The Canadian Ski Patrol is the patrol governing body for Canada.

In 1940, Dr. Douglas Firth was asked by the Canadian Amateur Ski Association (CASA) to organize and train a first aid rescue group to patrol the ski hills. The Canadian Ski Patrol System was originally a standing committee of the CASA with independent patrols in different areas. During the years between 1941 and 1948, the war restricted expansion, but the Toronto and Montreal Patrols united to form the nucleus of a national organization.
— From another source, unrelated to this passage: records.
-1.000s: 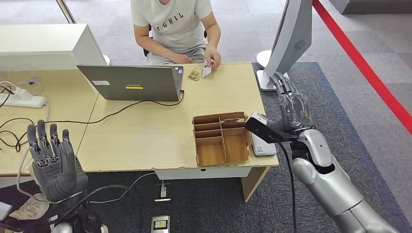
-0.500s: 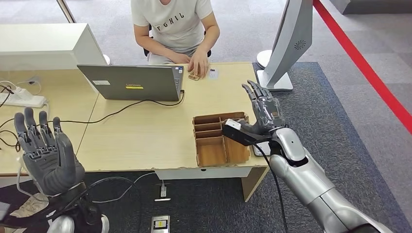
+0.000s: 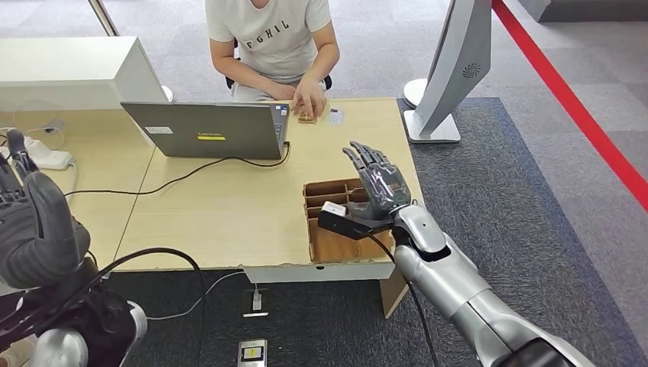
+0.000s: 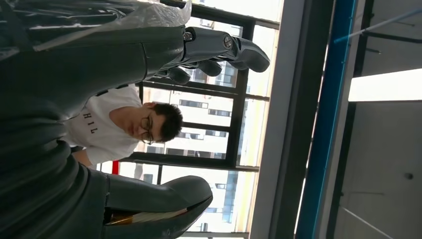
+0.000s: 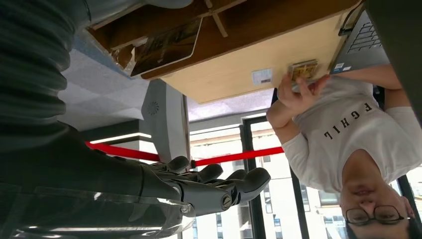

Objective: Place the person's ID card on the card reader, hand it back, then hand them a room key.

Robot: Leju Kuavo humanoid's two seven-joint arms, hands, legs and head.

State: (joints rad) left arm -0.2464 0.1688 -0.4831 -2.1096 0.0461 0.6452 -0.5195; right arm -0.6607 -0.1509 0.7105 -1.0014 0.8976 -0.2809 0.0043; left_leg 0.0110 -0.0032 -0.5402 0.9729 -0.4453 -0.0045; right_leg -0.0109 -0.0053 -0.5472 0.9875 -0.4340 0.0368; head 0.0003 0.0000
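Right robot hand [image 3: 380, 183] seemingly empty, above box [image 3: 330, 238]

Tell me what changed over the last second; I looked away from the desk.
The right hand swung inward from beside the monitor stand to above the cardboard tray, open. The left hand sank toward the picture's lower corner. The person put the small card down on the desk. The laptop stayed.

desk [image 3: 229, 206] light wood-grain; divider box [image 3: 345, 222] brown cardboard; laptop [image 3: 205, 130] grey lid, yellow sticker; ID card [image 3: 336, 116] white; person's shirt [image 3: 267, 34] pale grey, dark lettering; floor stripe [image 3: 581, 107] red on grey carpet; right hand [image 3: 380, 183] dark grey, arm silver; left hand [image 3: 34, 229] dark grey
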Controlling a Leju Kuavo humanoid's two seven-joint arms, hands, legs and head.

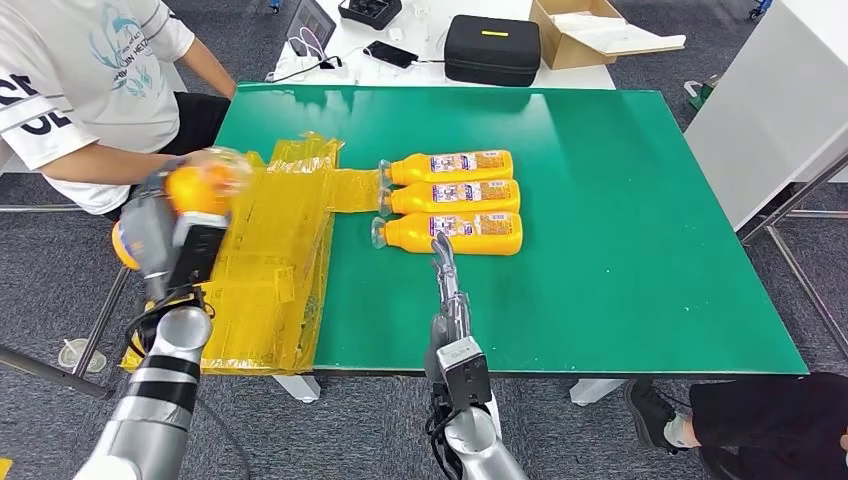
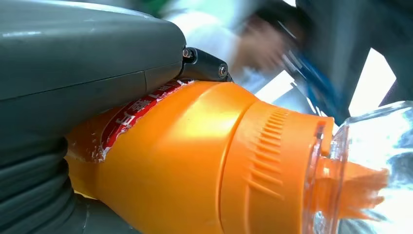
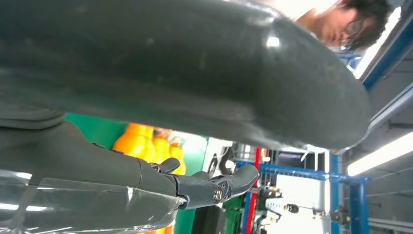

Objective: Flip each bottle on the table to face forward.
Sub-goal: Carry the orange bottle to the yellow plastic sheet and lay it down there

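Head view: left robot hand (image 1: 190,215) grips an orange bottle (image 1: 200,187); right robot hand (image 1: 445,275) holds nothing, fingers extended

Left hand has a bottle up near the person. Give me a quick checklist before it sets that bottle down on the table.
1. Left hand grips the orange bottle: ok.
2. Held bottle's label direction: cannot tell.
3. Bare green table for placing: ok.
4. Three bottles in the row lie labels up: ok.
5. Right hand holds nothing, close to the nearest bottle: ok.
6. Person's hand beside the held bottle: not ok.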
During the next five years, the System expanded in Ontario, Quebec and the Vancouver area.

The founder and President of the Quebec area was led by James Harold Millard, a resident of Montreal and Morin Heights. Harold became National Chairman for Canada, following Dr Firth.
In the early years, those who were injured were taken down the hill on a toboggan where they were then loaded onto the train for transportation to Montreal for medical care. Many photos of the original patrol in Quebec were turned over to the CSPS in the late 90s for their archives.
The family tradition continued when both Harold's daughter-in-law and grandson were members of the CSPS in Ontario and Alberta.

By 2004, the Canadian Ski Patrol had 5,000 members across Canada.

The CSP is composed of nine geographic divisions, each further divided into zones. The largest zone is Central Zone, within Ontario Division, with 575 patrollers as of 2017.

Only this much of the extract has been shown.